Vu sa propriété de traverser la peau intacte, Francisella tularensis a été (ou est encore) une arme bactériologique possible. La faible dose infectante (de 10 à 50 bactéries), la possibilité d’une contamination par voie inhalée et la sévérité des infections par F. tularensis font de cette bactérie un agent potentiellement utilisable dans le cadre d’un acte de bioterrorisme. Ainsi, la bactérie a été classée par le Center for Disease Control (CDC) dans la catégorie A des agents potentiels de bioterrorisme, avec les agents de la maladie du charbon (Bacillus anthracis), de la variole, des fièvres hémorragiques virales, de la peste (Yersinia pestis), et de la toxine botulique.
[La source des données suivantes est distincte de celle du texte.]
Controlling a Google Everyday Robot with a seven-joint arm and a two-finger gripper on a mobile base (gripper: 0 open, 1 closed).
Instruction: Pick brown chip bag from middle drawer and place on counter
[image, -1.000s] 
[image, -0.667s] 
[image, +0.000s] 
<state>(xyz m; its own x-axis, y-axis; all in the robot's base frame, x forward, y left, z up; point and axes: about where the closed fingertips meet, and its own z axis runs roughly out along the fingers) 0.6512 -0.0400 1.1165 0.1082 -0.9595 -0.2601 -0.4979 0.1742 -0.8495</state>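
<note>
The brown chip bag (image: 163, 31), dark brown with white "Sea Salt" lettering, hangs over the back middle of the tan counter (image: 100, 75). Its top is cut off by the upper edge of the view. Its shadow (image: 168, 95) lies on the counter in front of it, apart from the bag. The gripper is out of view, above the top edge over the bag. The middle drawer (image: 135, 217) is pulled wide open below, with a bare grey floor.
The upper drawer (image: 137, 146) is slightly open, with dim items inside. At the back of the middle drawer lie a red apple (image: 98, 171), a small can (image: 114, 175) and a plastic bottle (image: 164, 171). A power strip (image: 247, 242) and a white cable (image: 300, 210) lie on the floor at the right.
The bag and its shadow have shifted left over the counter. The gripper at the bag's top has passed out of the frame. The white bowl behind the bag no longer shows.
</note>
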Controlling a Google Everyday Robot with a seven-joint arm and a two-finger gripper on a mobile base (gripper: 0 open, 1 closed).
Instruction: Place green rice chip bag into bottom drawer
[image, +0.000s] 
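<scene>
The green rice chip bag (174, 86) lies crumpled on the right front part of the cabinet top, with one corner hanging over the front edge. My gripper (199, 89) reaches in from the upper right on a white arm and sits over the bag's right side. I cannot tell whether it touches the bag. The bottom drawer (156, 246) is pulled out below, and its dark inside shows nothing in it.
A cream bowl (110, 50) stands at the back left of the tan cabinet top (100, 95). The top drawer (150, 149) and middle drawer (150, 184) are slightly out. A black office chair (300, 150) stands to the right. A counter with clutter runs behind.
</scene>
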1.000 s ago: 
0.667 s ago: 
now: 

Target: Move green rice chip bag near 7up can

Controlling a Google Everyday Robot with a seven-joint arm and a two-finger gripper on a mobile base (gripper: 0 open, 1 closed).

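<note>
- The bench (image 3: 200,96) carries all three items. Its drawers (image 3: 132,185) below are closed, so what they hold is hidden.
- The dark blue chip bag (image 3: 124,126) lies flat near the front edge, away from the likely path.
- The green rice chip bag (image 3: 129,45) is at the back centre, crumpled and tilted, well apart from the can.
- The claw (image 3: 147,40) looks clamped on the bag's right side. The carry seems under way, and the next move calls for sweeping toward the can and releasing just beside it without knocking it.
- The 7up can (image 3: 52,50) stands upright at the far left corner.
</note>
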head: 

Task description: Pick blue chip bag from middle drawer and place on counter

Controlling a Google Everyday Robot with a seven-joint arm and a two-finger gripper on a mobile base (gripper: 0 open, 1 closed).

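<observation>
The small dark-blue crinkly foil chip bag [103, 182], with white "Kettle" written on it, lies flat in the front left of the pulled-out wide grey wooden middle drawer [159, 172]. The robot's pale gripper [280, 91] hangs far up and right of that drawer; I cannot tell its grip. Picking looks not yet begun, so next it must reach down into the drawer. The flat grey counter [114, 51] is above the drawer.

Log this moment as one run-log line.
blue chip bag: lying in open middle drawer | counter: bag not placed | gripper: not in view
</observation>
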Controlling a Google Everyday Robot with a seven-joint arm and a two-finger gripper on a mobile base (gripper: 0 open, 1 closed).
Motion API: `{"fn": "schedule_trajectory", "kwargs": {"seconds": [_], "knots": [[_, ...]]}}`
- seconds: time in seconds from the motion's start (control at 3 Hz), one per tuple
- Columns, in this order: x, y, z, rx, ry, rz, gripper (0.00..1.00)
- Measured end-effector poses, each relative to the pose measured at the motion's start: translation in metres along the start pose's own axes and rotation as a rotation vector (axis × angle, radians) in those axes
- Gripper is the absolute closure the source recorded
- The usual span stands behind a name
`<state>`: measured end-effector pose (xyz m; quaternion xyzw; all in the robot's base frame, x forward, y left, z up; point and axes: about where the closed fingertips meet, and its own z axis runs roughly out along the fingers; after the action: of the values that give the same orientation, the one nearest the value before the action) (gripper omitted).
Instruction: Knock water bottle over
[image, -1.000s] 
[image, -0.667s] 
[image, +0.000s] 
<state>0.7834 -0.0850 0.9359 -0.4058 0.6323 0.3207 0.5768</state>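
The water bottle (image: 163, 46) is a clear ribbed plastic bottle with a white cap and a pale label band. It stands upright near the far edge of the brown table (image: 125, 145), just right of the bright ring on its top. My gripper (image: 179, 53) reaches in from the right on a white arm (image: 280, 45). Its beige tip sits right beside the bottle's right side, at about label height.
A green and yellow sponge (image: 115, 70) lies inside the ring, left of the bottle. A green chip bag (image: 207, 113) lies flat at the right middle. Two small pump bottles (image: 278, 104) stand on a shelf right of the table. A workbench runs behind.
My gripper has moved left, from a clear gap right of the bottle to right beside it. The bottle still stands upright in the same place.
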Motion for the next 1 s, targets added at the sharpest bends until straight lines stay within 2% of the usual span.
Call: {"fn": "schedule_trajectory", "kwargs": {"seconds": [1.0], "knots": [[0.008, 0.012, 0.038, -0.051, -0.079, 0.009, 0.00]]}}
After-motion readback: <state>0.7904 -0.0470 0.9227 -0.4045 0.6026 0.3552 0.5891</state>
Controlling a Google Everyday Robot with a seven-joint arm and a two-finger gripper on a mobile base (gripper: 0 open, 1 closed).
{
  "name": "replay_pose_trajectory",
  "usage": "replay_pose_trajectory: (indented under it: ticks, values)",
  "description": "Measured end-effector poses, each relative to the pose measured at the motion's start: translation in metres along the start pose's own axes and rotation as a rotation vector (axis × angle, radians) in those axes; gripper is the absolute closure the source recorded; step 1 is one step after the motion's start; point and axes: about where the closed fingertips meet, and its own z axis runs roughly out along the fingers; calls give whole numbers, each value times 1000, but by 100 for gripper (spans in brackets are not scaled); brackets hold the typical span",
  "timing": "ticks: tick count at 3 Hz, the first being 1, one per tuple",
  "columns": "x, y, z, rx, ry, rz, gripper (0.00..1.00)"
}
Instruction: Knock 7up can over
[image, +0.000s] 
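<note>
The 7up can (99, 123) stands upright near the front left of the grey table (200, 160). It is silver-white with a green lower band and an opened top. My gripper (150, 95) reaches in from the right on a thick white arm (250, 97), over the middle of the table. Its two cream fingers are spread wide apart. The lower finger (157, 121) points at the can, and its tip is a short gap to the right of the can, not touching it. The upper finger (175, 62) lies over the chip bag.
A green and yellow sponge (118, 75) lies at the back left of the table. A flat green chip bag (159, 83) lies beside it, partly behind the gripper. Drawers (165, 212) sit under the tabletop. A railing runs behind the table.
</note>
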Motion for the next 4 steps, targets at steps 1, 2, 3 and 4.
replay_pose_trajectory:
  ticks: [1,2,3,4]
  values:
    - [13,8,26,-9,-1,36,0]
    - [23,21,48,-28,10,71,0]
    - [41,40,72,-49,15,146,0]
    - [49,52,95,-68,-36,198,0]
En France, la tularémie fait partie des Maladies infectieuses à déclaration obligatoire depuis 2002[22] et depuis 2011 des dangers sanitaires de 2e catégorie[23]. La tularémie, sous toutes ses formes cliniques, est inscrite au tableau des maladies professionnelles sous le numéro 68 pour le régime général, et sous le numéro 7 pour le régime agricole[24].
Au Québec, elle est une maladie à déclaration obligatoire.